Intrinsic factors can include the positioning of the joint itself; if the capsule surrounding the joint is tight at the back, it pushes the humerus forward, increasing the likelihood of impingement of the tissues under the acromion, and placing more stress on the tendons of surrounding muscles. Opposite of that would be if the joint is lax, which creates more demand on the rotator cuff muscles to provide stability. Another intrinsic factor is posture, with rounded shoulders and an increased forward bend in the upper back being common amongst swimmers. This lengthens and weakens muscles that stabilize the scapulae, can contribute to a tight posterior capsule in the shoulder, and decreased mobility in the spine.
Extrinsic factors are related to the use of your shoulder: overuse (your training schedule), misuse (swimming form), abuse (too strong of demand placed on your shoulder), and disuse (time off from training).
To maximize your season, it is worthwhile to assess your shoulder mechanics, preferably before injury occurs to be preventative. Any impairments should be addressed, which can include mobilizing stiff or tight structures, strengthening the rotator cuff and other supporting musculature, and improving technique. Be cautious of overtraining – don’t increase your distance, intensity or frequency of training too quickly. Give yourself adequate time to make strength and endurance gains, as well as time to recover.
Consulting your physiotherapists to address shoulder and posture impairments, and a coach to look at your form, can help keep you swimming strong this summer.

The Frozen Shoulder

Frozen shoulder is a condition that gets its name from the way it causes a gradual stiffening of the shoulder joint, ‘freezing it up’. The proper term for this condition is adhesive capsulitis – adhesive implying stuck and capsulitis meaning inflammation of the capsule.

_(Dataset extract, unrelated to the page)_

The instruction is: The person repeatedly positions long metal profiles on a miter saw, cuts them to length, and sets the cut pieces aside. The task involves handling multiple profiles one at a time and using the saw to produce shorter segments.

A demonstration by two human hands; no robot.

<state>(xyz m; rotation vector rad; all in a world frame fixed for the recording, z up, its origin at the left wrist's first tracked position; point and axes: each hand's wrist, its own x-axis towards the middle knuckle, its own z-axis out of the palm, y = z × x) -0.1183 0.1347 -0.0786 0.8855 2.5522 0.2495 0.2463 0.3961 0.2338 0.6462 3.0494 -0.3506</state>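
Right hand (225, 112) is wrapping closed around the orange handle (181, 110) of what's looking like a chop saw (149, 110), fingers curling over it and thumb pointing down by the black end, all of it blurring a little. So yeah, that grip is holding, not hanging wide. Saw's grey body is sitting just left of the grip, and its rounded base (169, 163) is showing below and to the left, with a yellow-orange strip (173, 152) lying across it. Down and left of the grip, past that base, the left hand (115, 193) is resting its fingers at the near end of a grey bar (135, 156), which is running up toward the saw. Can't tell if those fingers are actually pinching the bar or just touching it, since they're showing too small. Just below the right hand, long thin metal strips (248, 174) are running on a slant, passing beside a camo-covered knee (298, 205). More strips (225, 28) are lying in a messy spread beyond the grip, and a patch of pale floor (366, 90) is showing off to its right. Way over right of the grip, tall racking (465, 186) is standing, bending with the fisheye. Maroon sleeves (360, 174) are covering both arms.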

Although a very common condition affecting approximately 2% of the population, the exact cause of frozen shoulder remains a mystery. In most cases there is a trigger such as straining the shoulder that then develops into a frozen shoulder, but in many cases it is idiopathic i.e. it just happens. When it is triggered, the capsule – that is the connective tissue sack – that surrounds the shoulder joint undergoes a change in elasticity from being somewhat loose and stretchy to being tight and without much stretch.

When it does happen, it follows a distinct pattern of which there are three stages.

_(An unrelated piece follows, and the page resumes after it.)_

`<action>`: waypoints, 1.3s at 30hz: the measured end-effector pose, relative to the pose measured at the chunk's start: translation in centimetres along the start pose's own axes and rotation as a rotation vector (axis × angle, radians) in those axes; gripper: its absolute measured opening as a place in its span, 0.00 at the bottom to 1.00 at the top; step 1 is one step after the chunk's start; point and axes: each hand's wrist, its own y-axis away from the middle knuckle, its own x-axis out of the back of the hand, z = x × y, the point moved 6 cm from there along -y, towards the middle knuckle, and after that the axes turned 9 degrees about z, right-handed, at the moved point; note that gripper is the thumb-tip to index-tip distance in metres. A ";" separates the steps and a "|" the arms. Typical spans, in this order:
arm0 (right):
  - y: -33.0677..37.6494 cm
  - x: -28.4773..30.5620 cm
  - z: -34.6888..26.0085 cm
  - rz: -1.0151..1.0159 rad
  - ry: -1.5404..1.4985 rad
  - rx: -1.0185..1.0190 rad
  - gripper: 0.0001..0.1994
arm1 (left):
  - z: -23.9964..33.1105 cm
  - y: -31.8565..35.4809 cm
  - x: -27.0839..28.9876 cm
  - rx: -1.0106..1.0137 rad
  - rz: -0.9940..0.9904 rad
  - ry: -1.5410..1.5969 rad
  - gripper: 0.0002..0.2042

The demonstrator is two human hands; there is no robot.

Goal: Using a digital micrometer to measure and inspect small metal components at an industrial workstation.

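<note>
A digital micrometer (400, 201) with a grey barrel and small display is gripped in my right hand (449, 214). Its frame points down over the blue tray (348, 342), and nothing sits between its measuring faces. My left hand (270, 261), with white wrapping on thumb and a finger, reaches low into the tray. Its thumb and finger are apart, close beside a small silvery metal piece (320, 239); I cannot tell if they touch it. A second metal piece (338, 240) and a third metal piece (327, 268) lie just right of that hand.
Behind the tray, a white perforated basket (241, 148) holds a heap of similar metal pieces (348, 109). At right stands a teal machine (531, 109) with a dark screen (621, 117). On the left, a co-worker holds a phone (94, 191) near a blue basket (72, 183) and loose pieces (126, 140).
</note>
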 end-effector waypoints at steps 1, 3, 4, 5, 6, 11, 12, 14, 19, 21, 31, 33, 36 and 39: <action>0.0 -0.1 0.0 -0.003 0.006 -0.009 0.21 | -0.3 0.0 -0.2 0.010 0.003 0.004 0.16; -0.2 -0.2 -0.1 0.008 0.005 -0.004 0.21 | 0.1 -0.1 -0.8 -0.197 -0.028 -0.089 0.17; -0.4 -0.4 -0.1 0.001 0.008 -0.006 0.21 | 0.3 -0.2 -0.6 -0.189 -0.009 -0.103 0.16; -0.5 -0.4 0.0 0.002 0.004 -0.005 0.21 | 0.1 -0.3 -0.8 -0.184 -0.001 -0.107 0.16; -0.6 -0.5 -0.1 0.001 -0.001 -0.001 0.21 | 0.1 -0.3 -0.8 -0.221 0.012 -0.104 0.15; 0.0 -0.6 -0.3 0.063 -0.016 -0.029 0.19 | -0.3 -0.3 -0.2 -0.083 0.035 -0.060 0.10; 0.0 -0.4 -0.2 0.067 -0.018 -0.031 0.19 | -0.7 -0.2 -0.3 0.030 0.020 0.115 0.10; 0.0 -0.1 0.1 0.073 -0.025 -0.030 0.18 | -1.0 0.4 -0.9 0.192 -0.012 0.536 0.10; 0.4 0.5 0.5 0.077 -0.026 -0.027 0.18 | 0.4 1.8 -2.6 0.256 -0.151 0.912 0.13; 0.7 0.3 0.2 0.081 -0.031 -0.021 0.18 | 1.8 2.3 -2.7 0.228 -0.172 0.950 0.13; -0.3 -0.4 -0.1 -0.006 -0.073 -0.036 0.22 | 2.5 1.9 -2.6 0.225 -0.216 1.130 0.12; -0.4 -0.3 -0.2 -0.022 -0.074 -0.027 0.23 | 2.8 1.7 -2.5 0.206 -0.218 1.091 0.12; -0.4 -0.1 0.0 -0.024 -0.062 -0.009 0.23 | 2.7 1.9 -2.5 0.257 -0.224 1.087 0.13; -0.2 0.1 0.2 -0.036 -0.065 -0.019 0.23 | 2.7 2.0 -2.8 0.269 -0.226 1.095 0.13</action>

The first stage is the freezing stage and is characterized by the onset of a quite intense pain in the shoulder and upper arm and a gradual seizing up of the shoulder. It becomes very difficult and painful to lift the arm up, rotate it outwards, or reach behind your back. This stage typically lasts about 3-6 months then frozen shoulder moves into stage two, the frozen stage, in which the pain starts to subside but the stiffness remains. The shoulder will begin to feel more comfortable in stage 2 but as it is still very stiff, its function remains limited. Again stage 2 can last anywhere between 3 and 6 months before progressing onto stage 3, the thawing stage, when the stiffness finally begins to resolve and the shoulder range of motion is restored.

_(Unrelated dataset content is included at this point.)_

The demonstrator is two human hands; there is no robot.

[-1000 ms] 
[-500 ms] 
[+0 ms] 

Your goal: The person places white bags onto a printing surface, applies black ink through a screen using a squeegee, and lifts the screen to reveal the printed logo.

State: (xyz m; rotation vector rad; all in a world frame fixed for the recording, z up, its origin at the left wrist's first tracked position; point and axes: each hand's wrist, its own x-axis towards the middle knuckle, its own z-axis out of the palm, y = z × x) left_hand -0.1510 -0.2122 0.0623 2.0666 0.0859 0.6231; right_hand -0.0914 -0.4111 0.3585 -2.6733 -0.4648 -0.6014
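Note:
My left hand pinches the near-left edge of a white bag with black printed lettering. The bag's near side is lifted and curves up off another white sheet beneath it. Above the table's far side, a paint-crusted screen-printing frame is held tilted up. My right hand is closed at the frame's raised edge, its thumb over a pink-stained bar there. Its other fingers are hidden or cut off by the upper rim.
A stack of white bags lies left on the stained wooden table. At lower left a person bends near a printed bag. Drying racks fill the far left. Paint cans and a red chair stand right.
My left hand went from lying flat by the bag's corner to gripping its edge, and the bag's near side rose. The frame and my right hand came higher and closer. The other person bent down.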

Although every frozen shoulder will go through these 3 stages, the duration of each stage can vary in each case. Most of the time a full recovery will be made but occasionally full pain-free range of motion does not return. In order to optimize recovery, physiotherapy can help to restore range of motion with techniques such as mobilizations and muscle energy techniques. A prescribed home exercise program is also important so that you can work on stretching the shoulder every day at home. Along with this there are many treatments the physiotherapist is able to do to help control the pain particularly in the early stages of frozen shoulder. This will enable a much more effective stretching regime, which can ultimately lead to a quick and fuller recovery.